The other pitfall in expressing emotion – especially negative emotions like anger or sadness – when talking about disability – again, especially if you are visibly disabled – is that people always misinterpret you, no matter how explicit you are. You are read as a ‘bitter cripple’ or a ‘sad cripple’. And of course you’d be angry or sad – look at what happened to you! (Readers should please picture me rolling my eyes deeply at this point.) It’s a surprisingly difficult thing – sometimes it’s an impossible thing – to explain to people that you are not angry and sad about your disability, you are angry and sad about what is being said about your disability or how you are being treated because of your disability. You can say that as loud, as often, and as clearly as you want – people will still interpret your anger and sadness as the natural result of the bad luck you’ve had in life. Again, hiding the anger and the sadness is the easier way to go.

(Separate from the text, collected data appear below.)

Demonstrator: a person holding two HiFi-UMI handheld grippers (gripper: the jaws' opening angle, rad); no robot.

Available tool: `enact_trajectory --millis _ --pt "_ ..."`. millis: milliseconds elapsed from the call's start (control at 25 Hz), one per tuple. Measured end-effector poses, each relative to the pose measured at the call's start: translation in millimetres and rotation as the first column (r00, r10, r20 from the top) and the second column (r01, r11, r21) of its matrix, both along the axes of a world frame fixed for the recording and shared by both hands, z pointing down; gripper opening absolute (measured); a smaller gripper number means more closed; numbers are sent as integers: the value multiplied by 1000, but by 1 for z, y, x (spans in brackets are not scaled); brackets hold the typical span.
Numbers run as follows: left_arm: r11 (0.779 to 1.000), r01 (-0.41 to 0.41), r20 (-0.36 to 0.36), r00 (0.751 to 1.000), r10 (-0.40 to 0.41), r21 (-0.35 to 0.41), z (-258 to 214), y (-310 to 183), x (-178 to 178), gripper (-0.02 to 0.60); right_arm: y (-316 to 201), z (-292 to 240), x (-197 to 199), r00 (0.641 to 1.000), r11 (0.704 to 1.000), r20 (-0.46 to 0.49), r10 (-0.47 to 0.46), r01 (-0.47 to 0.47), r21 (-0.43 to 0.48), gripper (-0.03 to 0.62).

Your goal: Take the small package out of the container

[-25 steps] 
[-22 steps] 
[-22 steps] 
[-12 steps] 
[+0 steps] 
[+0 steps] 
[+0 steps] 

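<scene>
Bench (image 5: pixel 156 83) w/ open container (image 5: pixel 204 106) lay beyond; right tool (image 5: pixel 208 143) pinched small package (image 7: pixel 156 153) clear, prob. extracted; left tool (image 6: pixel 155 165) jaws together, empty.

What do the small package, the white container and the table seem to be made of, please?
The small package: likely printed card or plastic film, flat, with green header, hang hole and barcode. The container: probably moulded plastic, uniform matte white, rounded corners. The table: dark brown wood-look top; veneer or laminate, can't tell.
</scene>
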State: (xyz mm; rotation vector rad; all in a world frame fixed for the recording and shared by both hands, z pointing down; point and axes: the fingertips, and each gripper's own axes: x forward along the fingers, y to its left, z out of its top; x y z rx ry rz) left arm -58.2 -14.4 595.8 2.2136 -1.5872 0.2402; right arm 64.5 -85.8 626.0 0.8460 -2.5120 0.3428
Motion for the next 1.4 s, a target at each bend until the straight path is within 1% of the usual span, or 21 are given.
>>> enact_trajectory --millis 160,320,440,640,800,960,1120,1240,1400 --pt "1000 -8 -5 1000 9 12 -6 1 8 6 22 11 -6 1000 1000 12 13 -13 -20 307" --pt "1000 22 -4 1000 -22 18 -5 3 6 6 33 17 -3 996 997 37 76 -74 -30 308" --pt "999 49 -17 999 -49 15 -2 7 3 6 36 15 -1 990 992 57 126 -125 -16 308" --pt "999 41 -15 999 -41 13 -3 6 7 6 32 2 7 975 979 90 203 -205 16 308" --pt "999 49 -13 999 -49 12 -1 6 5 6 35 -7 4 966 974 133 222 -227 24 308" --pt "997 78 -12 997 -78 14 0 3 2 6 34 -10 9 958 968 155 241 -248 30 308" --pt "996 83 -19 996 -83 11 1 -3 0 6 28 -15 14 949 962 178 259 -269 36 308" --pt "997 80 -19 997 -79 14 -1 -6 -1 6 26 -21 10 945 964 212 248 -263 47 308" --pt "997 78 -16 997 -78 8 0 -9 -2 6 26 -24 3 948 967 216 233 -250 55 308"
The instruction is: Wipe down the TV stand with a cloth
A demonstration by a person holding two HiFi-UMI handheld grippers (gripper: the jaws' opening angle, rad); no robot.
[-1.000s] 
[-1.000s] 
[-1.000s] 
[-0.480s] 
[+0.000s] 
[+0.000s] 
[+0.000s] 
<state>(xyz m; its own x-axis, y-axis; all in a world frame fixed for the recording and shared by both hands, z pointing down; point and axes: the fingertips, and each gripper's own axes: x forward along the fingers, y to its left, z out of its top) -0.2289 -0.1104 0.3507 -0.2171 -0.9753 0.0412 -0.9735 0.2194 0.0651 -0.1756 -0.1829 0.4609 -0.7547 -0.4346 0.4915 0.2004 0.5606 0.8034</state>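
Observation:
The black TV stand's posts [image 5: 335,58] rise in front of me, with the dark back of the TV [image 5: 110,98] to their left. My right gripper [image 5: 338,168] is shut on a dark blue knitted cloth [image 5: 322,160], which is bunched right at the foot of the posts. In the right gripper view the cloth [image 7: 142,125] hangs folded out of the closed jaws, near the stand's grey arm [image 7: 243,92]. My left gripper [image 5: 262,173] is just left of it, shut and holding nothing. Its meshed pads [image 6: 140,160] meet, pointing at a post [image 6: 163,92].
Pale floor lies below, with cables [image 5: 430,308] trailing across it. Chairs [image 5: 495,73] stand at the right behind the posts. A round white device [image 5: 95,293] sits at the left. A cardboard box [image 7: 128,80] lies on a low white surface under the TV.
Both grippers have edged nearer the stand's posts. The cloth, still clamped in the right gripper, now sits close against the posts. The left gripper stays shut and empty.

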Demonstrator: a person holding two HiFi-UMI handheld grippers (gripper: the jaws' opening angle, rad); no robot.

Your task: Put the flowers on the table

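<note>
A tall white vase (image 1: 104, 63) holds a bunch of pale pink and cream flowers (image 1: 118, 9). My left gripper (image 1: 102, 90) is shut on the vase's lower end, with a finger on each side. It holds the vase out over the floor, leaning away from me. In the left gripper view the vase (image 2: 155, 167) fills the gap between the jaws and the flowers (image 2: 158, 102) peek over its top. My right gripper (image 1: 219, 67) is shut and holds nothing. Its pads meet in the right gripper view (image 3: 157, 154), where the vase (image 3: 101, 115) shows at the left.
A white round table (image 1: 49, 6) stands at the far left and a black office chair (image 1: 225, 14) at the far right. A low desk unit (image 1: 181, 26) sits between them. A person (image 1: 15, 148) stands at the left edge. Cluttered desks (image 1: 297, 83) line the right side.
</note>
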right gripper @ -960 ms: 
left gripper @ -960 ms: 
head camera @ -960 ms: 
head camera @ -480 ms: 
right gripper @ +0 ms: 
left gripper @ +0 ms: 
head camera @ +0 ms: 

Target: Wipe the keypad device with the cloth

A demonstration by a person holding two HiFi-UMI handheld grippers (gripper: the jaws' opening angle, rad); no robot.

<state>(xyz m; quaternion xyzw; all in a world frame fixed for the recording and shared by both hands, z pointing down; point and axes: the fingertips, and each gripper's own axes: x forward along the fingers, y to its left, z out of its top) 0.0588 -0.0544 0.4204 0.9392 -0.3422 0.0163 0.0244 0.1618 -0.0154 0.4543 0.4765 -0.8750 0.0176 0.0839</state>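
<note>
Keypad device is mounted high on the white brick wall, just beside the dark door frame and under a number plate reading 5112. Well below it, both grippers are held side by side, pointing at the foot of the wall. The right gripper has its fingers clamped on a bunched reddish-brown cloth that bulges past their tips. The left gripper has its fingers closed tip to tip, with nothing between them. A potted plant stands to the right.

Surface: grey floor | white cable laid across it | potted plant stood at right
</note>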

But what I’ve been learning – in baby steps – is to try to channel my emotions into better philosophy. I’m trying to figure out how to use my anger and my sadness as motivation to make my work better, and I think – at least sometimes – that it’s working. (Obligatory shout-out here to Audre Lorde and Alison Jaggar on the value of outlaw emotions.) Sally Haslanger once told me to trust my anger. That was some of the best advice anyone’s ever given me. I’m trying to learn how to take my anger and use it as motivation to keep writing, especially on those days when the thought of using philosophical arguments to push back against the status quo feels somewhere between overwhelming and pointless. And while feeling this way can be exhausting – in a way that writing about, say, metaphysical indeterminacy never was – it can also make the end result deeply special and meaningful in a way I wouldn’t have anticipated.